(Closed) Seating Chart for Dinner – I am kind of lost here

posted 4 years ago in Reception
Post # 3
Member
3918 posts
Honey bee
  • Wedding: August 2013

No formal rules that I know of. We had tables of 8-9 people and just tried to put at least a few at each table who knew each other (IE 2 coworkers of DH were sitting with 2 other coworkers that they knew. Then we wanted people to mingle so we’d then put my coworkers or people from either family at the same table)

Post # 4
Member
3783 posts
Honey bee
  • Wedding: October 2013

@coffeeloverbee:  I used those little post-it flags to make my seating chart. There are 5-6 different colors in each pack. I color-coded “like” types of guests (Family, Friends, Dad’s co-workers, Boy Scout people, church people, co-workers). I tried to keep the same groups more or less together. It worked pretty well, considering there were a few people who overlapped into several different groups. I used a large piece of poster board and drew up the layout of our reception hall. I got everyone’s PostIt in the general area, then from there it was easy to rearrange. Making it a visual chart instead of a list made life MUCH easier.

Post # 5
Member
110 posts
Blushing bee
  • Wedding: September 2013

I don’t have very concrete advice beyond try not to stress over it.  I worried about all sorts of issues 2-3 months ago as we made our table assignments — we needed four tables for all of our parents but the venue only had space for three tables up front, should we seat our wedding party closer to the front or behind family, etc. — and I assure you that whatever you do it will be okay.  I agree that it feels a lot like ranking your guests by importance, but as long as you place your parents up front no one has any reason to be offended with where they are sitting.  I don’t think most guests notice these things anyhow as long as they are seated with people they know.

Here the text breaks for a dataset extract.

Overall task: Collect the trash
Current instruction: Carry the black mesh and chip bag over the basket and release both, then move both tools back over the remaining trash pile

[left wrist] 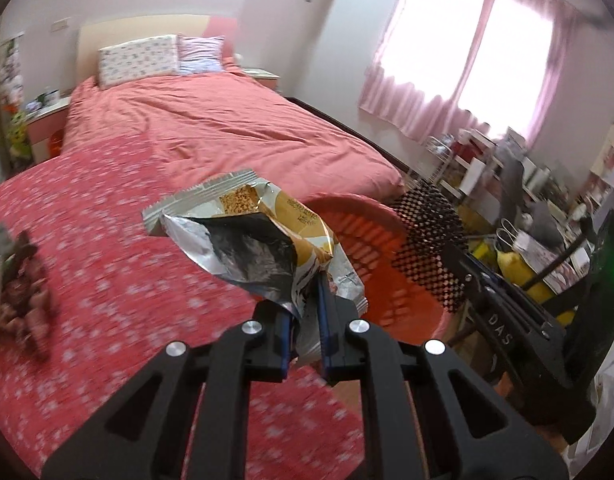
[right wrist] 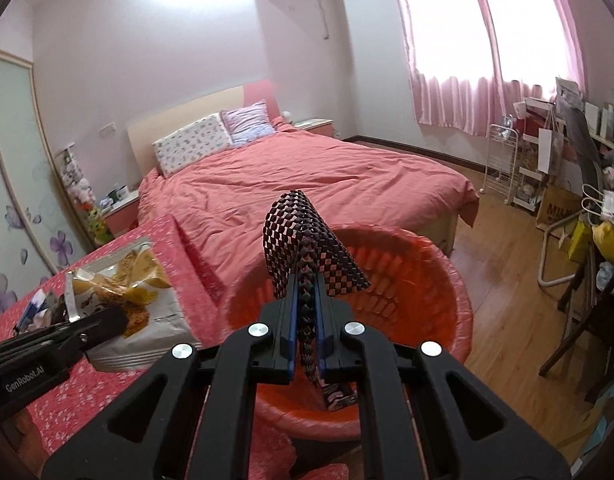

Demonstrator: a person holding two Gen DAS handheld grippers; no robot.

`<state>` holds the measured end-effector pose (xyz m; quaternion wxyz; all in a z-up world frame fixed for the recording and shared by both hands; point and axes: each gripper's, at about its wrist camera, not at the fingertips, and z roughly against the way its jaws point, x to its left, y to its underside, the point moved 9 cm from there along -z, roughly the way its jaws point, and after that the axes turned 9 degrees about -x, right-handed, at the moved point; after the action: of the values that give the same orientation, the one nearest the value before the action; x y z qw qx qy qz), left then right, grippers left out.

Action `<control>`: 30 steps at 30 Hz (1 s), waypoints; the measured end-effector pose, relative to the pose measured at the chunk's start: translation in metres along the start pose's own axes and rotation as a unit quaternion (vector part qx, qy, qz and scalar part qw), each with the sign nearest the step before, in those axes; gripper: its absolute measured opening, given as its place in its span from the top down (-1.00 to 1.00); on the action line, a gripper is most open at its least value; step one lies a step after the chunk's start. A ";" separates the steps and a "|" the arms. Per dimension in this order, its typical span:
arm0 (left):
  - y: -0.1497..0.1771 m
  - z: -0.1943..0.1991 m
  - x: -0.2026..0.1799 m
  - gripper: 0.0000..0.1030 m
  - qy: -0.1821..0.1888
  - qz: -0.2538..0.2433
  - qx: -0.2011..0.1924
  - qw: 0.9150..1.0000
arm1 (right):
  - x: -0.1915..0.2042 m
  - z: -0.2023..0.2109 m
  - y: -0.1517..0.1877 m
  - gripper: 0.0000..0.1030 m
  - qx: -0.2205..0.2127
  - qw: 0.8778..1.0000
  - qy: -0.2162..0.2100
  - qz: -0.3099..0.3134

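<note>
Bedroom light falls pink over a red flowered worktop (left wrist: pixel 107 280) with an orange basket (right wrist: pixel 439 280) at its edge. Risk first — the left claw (left wrist: pixel 305 312) pinches only a lower corner of the torn snack wrapper (left wrist: pixel 243 240), still over the worktop edge, so a slack release could drop it short of the rim. Its foil lining gapes, crumpled, yellow print outside. The right claw (right wrist: pixel 306 320) is clamped on a folded black-and-pink checkered wrapper (right wrist: pixel 311 248) above the basket — light, stiff, likely to flutter aside. More litter (left wrist: pixel 19 292) waits on the worktop.
</note>
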<state>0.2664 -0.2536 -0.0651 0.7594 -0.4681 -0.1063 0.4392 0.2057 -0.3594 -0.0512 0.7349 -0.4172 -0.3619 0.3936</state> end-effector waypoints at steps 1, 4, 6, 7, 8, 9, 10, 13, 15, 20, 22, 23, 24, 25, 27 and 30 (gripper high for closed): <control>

I’ve known some couples to seat older guests further from the dance floor and speakers, but that is more of a courtesy than a point of ettiquette.  

Good luck!

Post # 7
Member
110 posts
Blushing bee
  • Wedding: September 2013

@coffeeloverbee:  You know your own family dynamic, so if there’s someone who needs to be treated with kid gloves and it doesn’t make your life too difficult, then it may be worth it to accomodate them.  But don’t let other people’s crazy ruin your enjoyment of the reception.  I think most people won’t be that concerned.

I was never 100% happy with our seating chart, but eventually we had to deem it good enough since there was no perfect solution.  The only complaint we heard (in jest) was from my college-aged cousin whom we sat with his older siblings and some aunts and uncles — he joked about not being assigned to the “kids” table (which was full).